◆ **ABOUT THIS EXERCISE**
Repeat the following data exactly, omitting pictures.

◆ **DATA SECTION**
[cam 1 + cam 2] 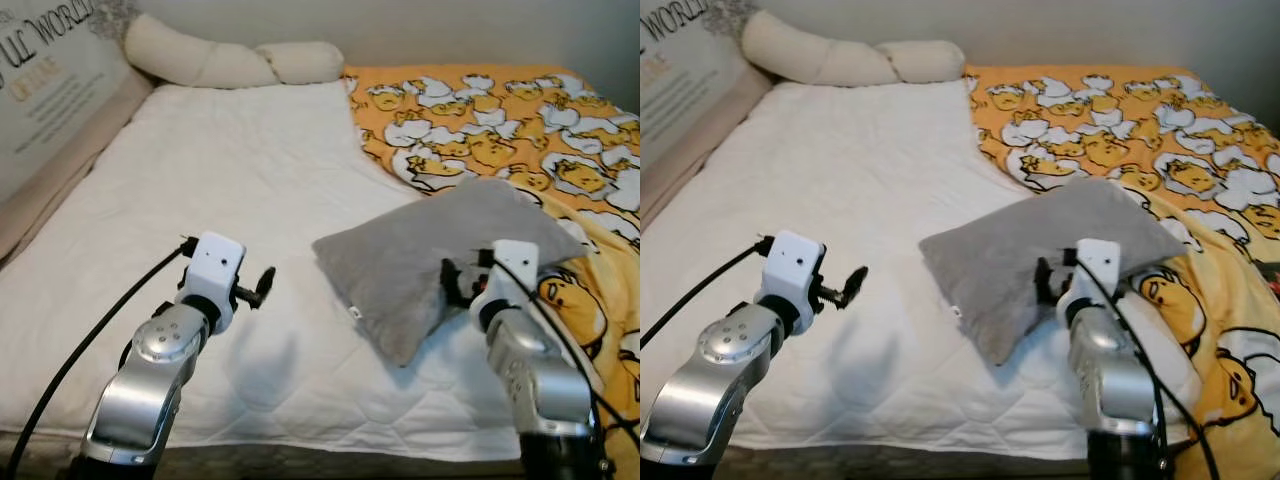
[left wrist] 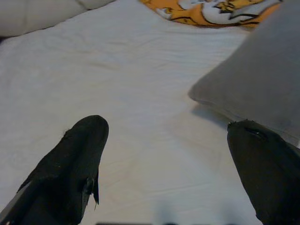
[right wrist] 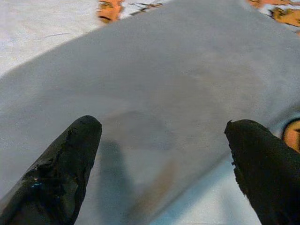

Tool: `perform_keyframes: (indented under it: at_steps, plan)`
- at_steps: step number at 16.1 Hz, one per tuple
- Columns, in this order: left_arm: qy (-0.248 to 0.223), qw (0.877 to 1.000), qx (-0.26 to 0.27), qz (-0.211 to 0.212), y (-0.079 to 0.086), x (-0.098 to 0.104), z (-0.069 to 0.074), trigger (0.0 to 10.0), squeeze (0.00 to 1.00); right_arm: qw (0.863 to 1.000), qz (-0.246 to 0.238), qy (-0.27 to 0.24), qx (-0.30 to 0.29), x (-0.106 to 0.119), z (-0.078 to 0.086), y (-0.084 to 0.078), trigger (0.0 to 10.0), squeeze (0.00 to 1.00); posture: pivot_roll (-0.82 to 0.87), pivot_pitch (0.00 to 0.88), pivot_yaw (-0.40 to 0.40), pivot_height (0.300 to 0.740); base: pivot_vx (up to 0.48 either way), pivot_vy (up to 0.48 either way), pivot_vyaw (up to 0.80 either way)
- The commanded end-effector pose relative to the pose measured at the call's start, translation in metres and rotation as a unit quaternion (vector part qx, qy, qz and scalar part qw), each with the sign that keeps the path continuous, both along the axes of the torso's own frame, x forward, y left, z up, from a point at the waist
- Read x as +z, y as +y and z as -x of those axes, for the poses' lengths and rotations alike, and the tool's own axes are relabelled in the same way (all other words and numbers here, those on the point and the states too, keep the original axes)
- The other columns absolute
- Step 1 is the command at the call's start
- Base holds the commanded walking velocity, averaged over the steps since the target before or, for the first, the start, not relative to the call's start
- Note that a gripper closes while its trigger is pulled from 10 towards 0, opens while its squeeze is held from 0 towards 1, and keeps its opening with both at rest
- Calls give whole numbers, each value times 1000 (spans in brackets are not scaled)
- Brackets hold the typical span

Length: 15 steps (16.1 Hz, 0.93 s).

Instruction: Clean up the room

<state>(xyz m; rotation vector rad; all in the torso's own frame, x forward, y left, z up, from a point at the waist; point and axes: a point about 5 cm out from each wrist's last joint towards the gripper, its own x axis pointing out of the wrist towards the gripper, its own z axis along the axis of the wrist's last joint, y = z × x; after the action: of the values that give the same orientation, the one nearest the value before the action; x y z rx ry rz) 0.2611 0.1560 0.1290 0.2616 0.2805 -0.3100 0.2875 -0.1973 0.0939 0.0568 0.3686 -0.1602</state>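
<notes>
Overhead, the right gripper (image 3: 161, 140) hovered spread over the grey pillow (image 1: 430, 255), perhaps touching; wrist views showed the left gripper (image 2: 168, 159) also open above the white sheet (image 1: 230, 190).

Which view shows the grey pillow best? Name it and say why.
The left eye view: the whole grey pillow lies on the white mattress, its outline complete. The right eye view matches it. The right wrist view gives its surface close up between open claw fingers; the left wrist view catches one corner.

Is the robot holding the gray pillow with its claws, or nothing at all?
Nothing is held. The right claw is open just above the pillow, and the left claw is open over the white sheet.
</notes>
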Motion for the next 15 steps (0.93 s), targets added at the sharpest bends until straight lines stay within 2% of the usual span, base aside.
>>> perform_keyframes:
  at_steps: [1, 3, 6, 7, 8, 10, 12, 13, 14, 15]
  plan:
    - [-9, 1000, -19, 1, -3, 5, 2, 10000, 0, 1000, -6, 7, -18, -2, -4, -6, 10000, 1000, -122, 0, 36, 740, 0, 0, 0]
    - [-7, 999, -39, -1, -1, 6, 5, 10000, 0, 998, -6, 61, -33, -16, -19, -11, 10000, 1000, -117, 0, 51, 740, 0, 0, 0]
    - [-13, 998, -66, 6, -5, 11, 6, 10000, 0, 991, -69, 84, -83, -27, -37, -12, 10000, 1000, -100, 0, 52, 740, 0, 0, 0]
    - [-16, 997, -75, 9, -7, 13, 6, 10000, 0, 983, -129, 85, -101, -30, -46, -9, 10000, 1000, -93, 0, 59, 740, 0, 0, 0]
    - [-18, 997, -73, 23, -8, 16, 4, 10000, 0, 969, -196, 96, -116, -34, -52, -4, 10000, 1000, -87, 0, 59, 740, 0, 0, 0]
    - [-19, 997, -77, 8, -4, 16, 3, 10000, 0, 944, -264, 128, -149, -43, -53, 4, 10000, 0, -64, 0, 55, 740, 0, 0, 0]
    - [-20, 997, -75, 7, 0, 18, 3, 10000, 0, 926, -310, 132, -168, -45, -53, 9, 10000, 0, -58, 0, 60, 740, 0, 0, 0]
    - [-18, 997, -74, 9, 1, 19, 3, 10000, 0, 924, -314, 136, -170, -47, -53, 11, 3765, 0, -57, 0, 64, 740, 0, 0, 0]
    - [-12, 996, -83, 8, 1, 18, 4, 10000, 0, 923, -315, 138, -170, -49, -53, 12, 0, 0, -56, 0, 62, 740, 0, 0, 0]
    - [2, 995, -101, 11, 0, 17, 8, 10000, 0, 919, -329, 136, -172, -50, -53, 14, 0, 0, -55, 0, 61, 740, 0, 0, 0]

◆ **PROBLEM SOLUTION**
[cam 1 + cam 2] 
[left wrist] 
[right wrist] 

Tool: `perform_keyframes: (indented under it: at_steps, plan)`
- at_steps: step number at 16.1 Hz, one per tuple
- Columns, in this order: left_arm: qy (-0.248 to 0.223), qw (0.877 to 1.000), qx (-0.26 to 0.27), qz (-0.211 to 0.212), y (-0.079 to 0.086), x (-0.098 to 0.104), z (-0.069 to 0.074), trigger (0.0 to 10.0), squeeze (0.00 to 1.00); right_arm: qw (0.863 to 1.000), qz (-0.246 to 0.238), qy (-0.27 to 0.24), qx (-0.30 to 0.29), x (-0.106 to 0.119), z (-0.078 to 0.086), y (-0.084 to 0.078), trigger (0.0 to 10.0), squeeze (0.00 to 1.00); posture: pivot_roll (-0.82 to 0.87), pivot_pitch (0.00 to 0.88), pivot_yaw (-0.40 to 0.40), pivot_height (0.300 to 0.740); base: pivot_vx (up to 0.48 either way), pivot_vy (up to 0.48 either way), pivot_vyaw (up to 0.80 either way)
- The commanded end-effector pose relative to the pose measured at the call's start, translation in metres and rotation as a unit quaternion (vector part qx, qy, qz and scalar part qw), each with the sign that keeps the path continuous, both along the axes of the torso's own frame, x forward, y left, z up, from a point at the waist
- Read x as +z, y as +y and z as -x of those axes, for the poses' lengths and rotations alike, and the tool's own axes are relabelled in the same way (all other words and numbers here, those on the point and the states too, keep the original axes)
- The other columns absolute
- Step 1 is the command at the call's start
- Base holds the commanded walking velocity, averaged over the steps since the target before or, for the first, the start, not relative to the call's start
- Note that a gripper closes while its trigger is pulled from 10 towards 0, opens while its squeeze is held from 0 towards 1, and keeps its opening with both at rest
- Calls give whole numbers, each value times 1000 (spans in brackets are not scaled)
- Brackets hold the typical span

Length: 15 steps (16.1 Hz, 0.93 s).

Instruction: Clean up the room

<state>(xyz m; rotation vector rad; all in the torso's own frame, x forward, y left, z up, from a point at the waist; point and axes: a point about 5 cm out from each wrist's last joint towards the gripper, its own x axis pointing out of the wrist towards the gripper, its own z axis along the axis of the wrist's last joint, y = z × x; after the action: of the values that give the same orientation, the one nearest the value before the action; x y z rx ry rz) 0.2611 0.1560 0.1290 0.2616 0.2805 -0.3100 0.2875 -0.1973 0.0939 0.0568 0.3686 -0.1602</state>
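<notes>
Overhead, the right gripper (image 3: 161, 140) hovered spread over the grey pillow (image 1: 430, 255), perhaps touching; wrist views showed the left gripper (image 2: 168, 159) also open above the white sheet (image 1: 230, 190).

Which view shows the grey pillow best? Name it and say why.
The left eye view: the whole grey pillow lies on the white mattress, its outline complete. The right eye view matches it. The right wrist view gives its surface close up between open claw fingers; the left wrist view catches one corner.

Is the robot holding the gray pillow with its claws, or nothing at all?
Nothing is held. The right claw is open just above the pillow, and the left claw is open over the white sheet.
</notes>
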Motion for the next 15 steps (0.93 s), targets added at the sharpest bends until straight lines stay within 2% of the usual span, base aside.
>>> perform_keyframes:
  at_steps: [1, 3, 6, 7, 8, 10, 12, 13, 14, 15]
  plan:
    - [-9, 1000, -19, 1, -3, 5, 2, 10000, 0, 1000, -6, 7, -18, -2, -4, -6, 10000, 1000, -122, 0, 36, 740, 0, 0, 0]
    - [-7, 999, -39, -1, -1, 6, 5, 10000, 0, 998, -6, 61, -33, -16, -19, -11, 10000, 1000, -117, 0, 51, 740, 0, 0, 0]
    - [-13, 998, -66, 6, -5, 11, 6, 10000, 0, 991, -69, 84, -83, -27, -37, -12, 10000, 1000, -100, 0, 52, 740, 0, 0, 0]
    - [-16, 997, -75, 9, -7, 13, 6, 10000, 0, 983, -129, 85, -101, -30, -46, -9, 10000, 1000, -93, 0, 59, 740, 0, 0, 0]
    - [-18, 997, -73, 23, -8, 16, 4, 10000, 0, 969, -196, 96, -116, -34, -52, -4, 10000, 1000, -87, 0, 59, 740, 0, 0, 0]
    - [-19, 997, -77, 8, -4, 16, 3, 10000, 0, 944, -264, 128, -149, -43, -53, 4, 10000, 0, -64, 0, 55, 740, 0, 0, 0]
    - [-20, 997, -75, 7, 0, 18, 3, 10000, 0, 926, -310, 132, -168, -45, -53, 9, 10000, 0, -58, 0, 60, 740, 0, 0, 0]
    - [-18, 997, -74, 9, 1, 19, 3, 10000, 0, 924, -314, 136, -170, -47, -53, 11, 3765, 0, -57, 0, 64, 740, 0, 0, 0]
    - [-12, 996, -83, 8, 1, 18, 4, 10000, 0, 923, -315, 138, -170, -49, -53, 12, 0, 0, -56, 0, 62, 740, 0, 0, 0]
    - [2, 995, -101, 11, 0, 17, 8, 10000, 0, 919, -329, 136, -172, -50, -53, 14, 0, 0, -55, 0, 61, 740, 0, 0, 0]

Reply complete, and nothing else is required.